● **WHAT YOU SHOULD DO**
Repeat the listing that follows, character for character, minus the pictures.

◆ ◆ ◆ ◆ ◆

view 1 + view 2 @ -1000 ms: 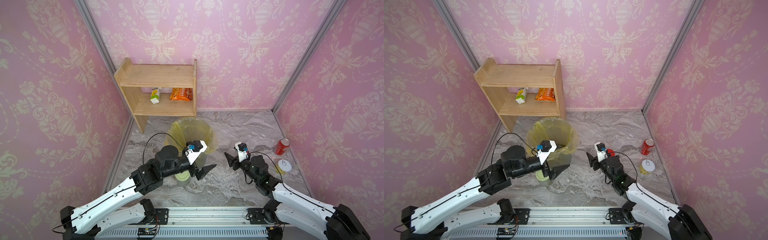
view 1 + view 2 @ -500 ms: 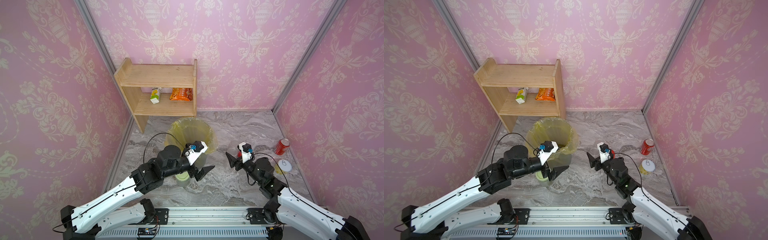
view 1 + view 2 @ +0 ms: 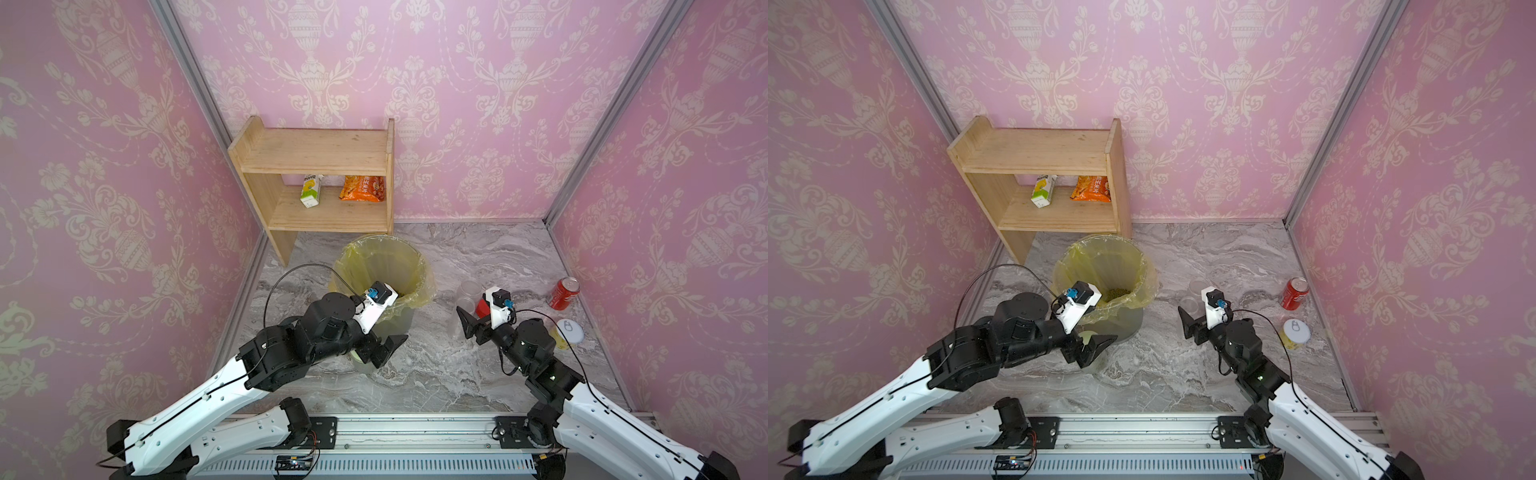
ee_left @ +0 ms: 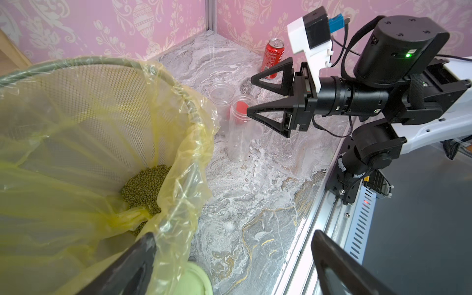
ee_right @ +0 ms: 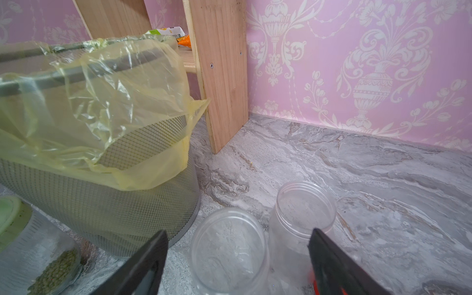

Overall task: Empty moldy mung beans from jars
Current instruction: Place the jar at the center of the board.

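Note:
A mesh bin [image 3: 409, 320] lined with a yellow bag holds a heap of mung beans [image 4: 145, 186] [image 3: 1115, 293]. In front of it stands a jar with a pale-green lid [image 4: 198, 281] [image 3: 359, 357] and some mung beans [image 5: 55, 273] at its bottom. My left gripper [image 3: 390, 351] [image 4: 232, 268] hangs open just above that lid. Two empty, lidless clear jars [image 5: 229, 245] [image 5: 304, 209] stand right of the bin, beside a red lid [image 3: 482, 307]. My right gripper [image 3: 471, 318] [image 5: 237, 265] is open above the nearer jar, touching nothing.
A red soda can [image 3: 563, 293] and a yellow tin [image 3: 567, 332] stand near the right wall. A wooden shelf [image 3: 324, 158] with a carton and a snack bag stands behind the bin. A metal rail [image 3: 415, 432] runs along the front edge.
My right gripper's jaws have spread wider and the arm has drawn back a little from the clear jars. The left gripper has stayed almost still over the green-lidded jar.

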Action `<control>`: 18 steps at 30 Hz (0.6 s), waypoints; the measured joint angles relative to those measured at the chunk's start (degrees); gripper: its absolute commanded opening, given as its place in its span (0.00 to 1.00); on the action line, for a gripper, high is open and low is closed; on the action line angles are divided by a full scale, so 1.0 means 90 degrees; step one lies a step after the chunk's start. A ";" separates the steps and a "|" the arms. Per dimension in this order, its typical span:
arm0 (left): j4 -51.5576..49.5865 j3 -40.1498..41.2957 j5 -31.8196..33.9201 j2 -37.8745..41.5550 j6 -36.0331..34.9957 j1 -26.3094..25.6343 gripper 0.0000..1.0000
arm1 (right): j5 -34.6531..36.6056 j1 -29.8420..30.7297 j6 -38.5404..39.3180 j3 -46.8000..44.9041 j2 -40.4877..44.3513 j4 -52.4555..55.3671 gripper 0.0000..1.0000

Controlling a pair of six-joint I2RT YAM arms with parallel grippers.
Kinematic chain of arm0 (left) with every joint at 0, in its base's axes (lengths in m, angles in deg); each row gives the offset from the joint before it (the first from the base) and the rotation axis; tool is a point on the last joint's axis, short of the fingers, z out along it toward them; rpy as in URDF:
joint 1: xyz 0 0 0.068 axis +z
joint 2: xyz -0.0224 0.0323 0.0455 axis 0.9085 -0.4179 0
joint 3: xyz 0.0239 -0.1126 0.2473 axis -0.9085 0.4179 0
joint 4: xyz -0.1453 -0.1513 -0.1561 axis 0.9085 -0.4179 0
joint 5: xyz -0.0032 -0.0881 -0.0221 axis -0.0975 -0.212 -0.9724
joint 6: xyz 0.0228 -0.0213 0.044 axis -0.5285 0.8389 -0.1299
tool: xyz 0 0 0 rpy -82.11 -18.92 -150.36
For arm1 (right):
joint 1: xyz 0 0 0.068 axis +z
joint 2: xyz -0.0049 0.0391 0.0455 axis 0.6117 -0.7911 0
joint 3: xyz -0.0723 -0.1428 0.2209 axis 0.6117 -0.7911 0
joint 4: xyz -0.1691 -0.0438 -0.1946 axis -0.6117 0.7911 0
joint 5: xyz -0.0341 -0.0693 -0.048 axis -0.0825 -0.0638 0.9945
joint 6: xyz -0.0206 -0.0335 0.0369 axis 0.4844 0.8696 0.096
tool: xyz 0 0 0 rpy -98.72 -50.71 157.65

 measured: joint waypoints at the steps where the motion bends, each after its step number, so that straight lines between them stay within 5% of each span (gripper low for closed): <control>1: -0.0177 -0.0002 0.0112 0.0046 0.0051 -0.0019 0.95 | 0.0022 -0.0015 -0.0027 0.0000 0.0005 0.0012 0.89; 9: -0.1362 0.0053 0.0891 0.0338 0.0537 -0.0044 0.93 | 0.0097 -0.0313 -0.0240 -0.0024 0.0199 0.0097 0.92; 18: -0.1316 0.0971 0.1341 0.0379 0.1095 -0.0046 0.90 | 0.0092 -0.0627 -0.0447 -0.0070 0.0243 0.0202 0.93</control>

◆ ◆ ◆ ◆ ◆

● **REPLY TO THE TASK**
view 1 + view 2 @ -1000 ms: 
view 1 + view 2 @ -500 ms: 
view 1 + view 2 @ +0 ms: 
ee_left @ +0 ms: 
ee_right @ +0 ms: 

Overall task: Empty moldy mung beans from jars
Current instruction: Place the jar at the center of the board.

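Note:
A mesh bin [image 3: 409, 320] lined with a yellow bag holds a heap of mung beans [image 4: 145, 186] [image 3: 1115, 293]. In front of it stands a jar with a pale-green lid [image 4: 198, 281] [image 3: 359, 357] and some mung beans [image 5: 55, 273] at its bottom. My left gripper [image 3: 390, 351] [image 4: 232, 268] hangs open just above that lid. Two empty, lidless clear jars [image 5: 229, 245] [image 5: 304, 209] stand right of the bin, beside a red lid [image 3: 482, 307]. My right gripper [image 3: 471, 318] [image 5: 237, 265] is open above the nearer jar, touching nothing.
A red soda can [image 3: 563, 293] and a yellow tin [image 3: 567, 332] stand near the right wall. A wooden shelf [image 3: 324, 158] with a carton and a snack bag stands behind the bin. A metal rail [image 3: 415, 432] runs along the front edge.
My right gripper's jaws have spread wider and the arm has drawn back a little from the clear jars. The left gripper has stayed almost still over the green-lidded jar.
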
Action `<control>`: 18 steps at 30 Hz (0.6 s), waypoints; the measured joint angles relative to those measured at the chunk's start (degrees); gripper: its absolute commanded opening, given as its place in its span (0.00 to 1.00); on the action line, for a gripper, high is open and low is closed; on the action line angles are divided by a full scale, so 1.0 means 90 degrees; step one lies a step after the chunk's start. A ";" separates the steps and a "|" the arms. Per dimension in this order, its typical span:
arm0 (left): j4 -51.5576..49.5865 j3 -40.1498..41.2957 j5 -31.8196..33.9201 j2 -37.8745..41.5550 j6 -36.0331..34.9957 j1 -26.3094..25.6343 gripper 0.0000..1.0000
arm1 (right): j5 -34.6531..36.6056 j1 -29.8420..30.7297 j6 -38.5404..39.3180 j3 -46.8000..44.9041 j2 -40.4877..44.3513 j4 -52.4555..55.3671 gripper 0.0000..1.0000

Controlling a pair of six-joint I2RT YAM arms with parallel grippers.
Kinematic chain of arm0 (left) with every joint at 0, in its base's axes (lengths in m, angles in deg); each row gives the offset from the joint before it (the first from the base) and the rotation axis; tool is a point on the last joint's axis, short of the fingers, z out along it toward them; rpy as in URDF:
joint 1: xyz 0 0 0.068 axis +z
joint 2: xyz -0.0224 0.0323 0.0455 axis 0.9085 -0.4179 0
joint 3: xyz 0.0239 -0.1126 0.2473 axis -0.9085 0.4179 0
joint 4: xyz -0.1453 -0.1513 -0.1561 axis 0.9085 -0.4179 0
joint 5: xyz -0.0032 -0.0881 -0.0221 axis -0.0975 -0.212 -0.9724
joint 6: xyz 0.0228 -0.0213 0.044 axis -0.5285 0.8389 -0.1299
tool: xyz 0 0 0 rpy -82.11 -18.92 -150.36
For arm1 (right):
joint 1: xyz 0 0 0.068 axis +z
joint 2: xyz -0.0049 0.0391 0.0455 axis 0.6117 -0.7911 0
joint 3: xyz -0.0723 -0.1428 0.2209 axis 0.6117 -0.7911 0
joint 4: xyz -0.1691 -0.0438 -0.1946 axis -0.6117 0.7911 0
joint 5: xyz -0.0341 -0.0693 -0.048 axis -0.0825 -0.0638 0.9945
joint 6: xyz -0.0206 -0.0335 0.0369 axis 0.4844 0.8696 0.096
tool: xyz 0 0 0 rpy -98.72 -50.71 157.65

 measured: joint waypoints at the steps where the motion bends, each after its step number, so that straight lines between them stay within 5% of each span (gripper low for closed): <control>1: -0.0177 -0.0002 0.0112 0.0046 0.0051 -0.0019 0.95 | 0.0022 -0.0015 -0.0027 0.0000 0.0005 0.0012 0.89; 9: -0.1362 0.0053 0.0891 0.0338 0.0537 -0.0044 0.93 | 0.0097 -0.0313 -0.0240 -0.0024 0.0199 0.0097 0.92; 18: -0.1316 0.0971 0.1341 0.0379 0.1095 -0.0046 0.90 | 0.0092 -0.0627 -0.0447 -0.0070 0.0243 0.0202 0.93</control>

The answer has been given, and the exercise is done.